La desigualdad del impuesto de sucesiones

El Impuesto de sucesiones y donaciones en Andalucía no es ni el mayor impuesto ni mucho menos el más decisorio para las arcas públicas, pero sí que tiene una parte muy injusta, otra que es mentira y otra que está desaprovechada en favor del crecimiento económico y el empleo. Con todo el respeto que me merecen las opiniones contrarias, en el caso de que provengan de la autoridad competente, tendrían que demostrar con razonamientos sólidos y datos su postura. Porque, en caso contrario, la negativa a suprimir o reducir –que esto sí puede hacer la Junta de Andalucía- este tributo se basaría únicamente en una posición ideológica y, por tanto, sectaria.

Es injusto pagar dos veces por lo mismo. Los padres y los herederos.

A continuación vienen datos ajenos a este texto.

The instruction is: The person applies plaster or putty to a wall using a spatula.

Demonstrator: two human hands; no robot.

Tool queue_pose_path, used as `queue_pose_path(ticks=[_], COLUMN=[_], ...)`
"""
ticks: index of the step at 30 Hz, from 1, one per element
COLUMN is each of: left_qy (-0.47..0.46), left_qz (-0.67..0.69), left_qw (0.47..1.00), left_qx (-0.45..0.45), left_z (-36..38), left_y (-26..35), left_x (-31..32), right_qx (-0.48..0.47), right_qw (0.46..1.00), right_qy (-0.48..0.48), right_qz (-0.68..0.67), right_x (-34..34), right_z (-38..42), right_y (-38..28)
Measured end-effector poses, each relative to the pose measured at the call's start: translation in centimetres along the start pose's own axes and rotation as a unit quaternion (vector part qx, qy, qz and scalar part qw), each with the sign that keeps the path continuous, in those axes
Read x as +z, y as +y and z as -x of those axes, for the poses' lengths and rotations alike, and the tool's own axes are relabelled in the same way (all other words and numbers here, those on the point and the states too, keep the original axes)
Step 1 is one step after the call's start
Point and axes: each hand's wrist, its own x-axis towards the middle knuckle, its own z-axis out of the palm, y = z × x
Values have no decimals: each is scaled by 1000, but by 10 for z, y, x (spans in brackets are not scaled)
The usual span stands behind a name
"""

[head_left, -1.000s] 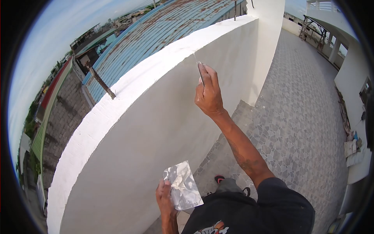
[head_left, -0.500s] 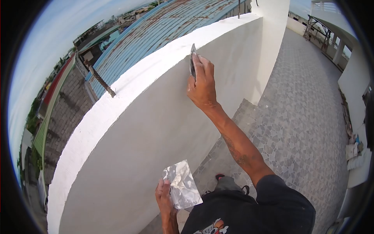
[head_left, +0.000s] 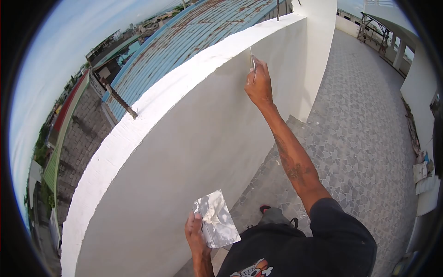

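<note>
My right hand (head_left: 259,85) is stretched out and grips a thin metal putty knife (head_left: 252,59), its blade pressed edge-on against the white parapet wall (head_left: 184,138) just under the wall's top. My left hand (head_left: 197,235) stays low near my body and holds a flat metal plate (head_left: 216,219) smeared with pale filler, tilted toward the wall.
The wall's broad white top (head_left: 152,99) curves away to a white pillar (head_left: 318,41). Beyond it lies a rusty blue metal roof (head_left: 194,32). To the right spreads a grey stone-tiled terrace floor (head_left: 360,120) with clutter (head_left: 422,173) along the far right wall.
My right hand has slid the knife along the wall, farther away and to the right, with my arm stretched out more. The left hand and plate have stayed put.
</note>
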Motion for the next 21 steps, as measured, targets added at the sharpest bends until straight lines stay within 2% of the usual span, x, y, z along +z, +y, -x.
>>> queue_pose_path(ticks=[6,10,13,14,17,20,21], left_qy=[15,1,8,13,6,9,11], left_qz=[0,-2,7,11,16,10,11], left_qw=[1000,1000,1000,1000,1000,1000,1000], left_qx=[-13,-9,-7,-8,-15,-5,-6], left_z=[-1,-5,-4,-3,1,-2,-2], left_y=[-3,-5,-5,-4,-2,-6,-6], left_x=[-2,-7,-4,-3,-3,-7,-5], right_qx=[-77,-131,-47,17,92,110,70], right_qw=[996,988,998,999,996,994,997], right_qy=[31,-46,0,13,-3,-23,-5], right_qz=[30,-61,-45,-38,6,8,17], right_x=[16,-10,-20,-22,-17,-8,-4], right_z=[40,63,48,35,0,-15,-14], right_y=[-37,-50,-26,-16,16,13,8])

Se supone que es violar un principio constitucional, pero aquí seguimos pagando y mucho más que la media. El máximo, de hecho, en el Estado Español. Es como si vas a la panadería y tu madre compra una barra de pan. Ahí paga un impuesto. Llega a casa y los hijos comen de esa barra de pan. ¿Se imaginan que tuvieran que pagar otro impuesto por comer de esa barra?  Pues, así se comporta el impuesto de sucesiones. Esta es la parte injusta. Y confiscatoria. Con esto debería ser suficiente. Pero sigamos.

Hay otra que es mentira. Y me refiero al bulo según el cual este es un impuesto para ricos. Falso. Es un impuesto para la clase media trabajadora y ahorradora. Para los profesionales por cuenta ajena, profesionales liberales, funcionarios, autónomos. Para los emprendedores. Es decir, para aquellos que quizá no pueden pagarlo.

Vamos a la parte que podemos aprovechar para desarrollar el crecimiento económico y que, sin embargo, penalizamos con este impuesto. Quien más gane que más pague. A este principio no podemos oponernos, porque parece justo. Ahora bien, el impuesto de sucesiones y donaciones penaliza a quienes tienen la capacidad de generar nuevos negocios, nuevas fuentes de trabajo y empleo. A esos pequeños emprendedores autónomos o profesionales por cuenta ajena que deciden hacerse pequeños empresarios aprovechando la herencia de sus progenitores. ¿Acaso los padres no ahorran precisamente para dar nuevas oportunidades a sus hijos? Este impuesto los penaliza al tener que pagar elevadas cantidades por una casa, un pequeño terreno, que bien se pudieran utilizar para generar nuevas actividades económicas. He aquí el quid de la cuestión. Estos pequeños empresarios en potencia, se ven obligados a perder parte de lo recibido o renunciar a su legítima herencia por no disponer de tesorería para pagar ese impuesto. Y aquí se acaba la esperanza para aquellos que podrían emprender.

Con este impuesto la Junta se asegura una recaudación a corto plazo de unos 400 millones, y evita la generación de actividad económica a medio y largo plazo que supondrían mayores ingresos tributarios para la Junta de Andalucía, acompañado de mayor generación de empleo. Este impuesto, además, agudiza las desigualdades entre los que más tienen y los que no tiene tanto, porque penaliza a estos últimos y los condena a seguir como siempre han estado.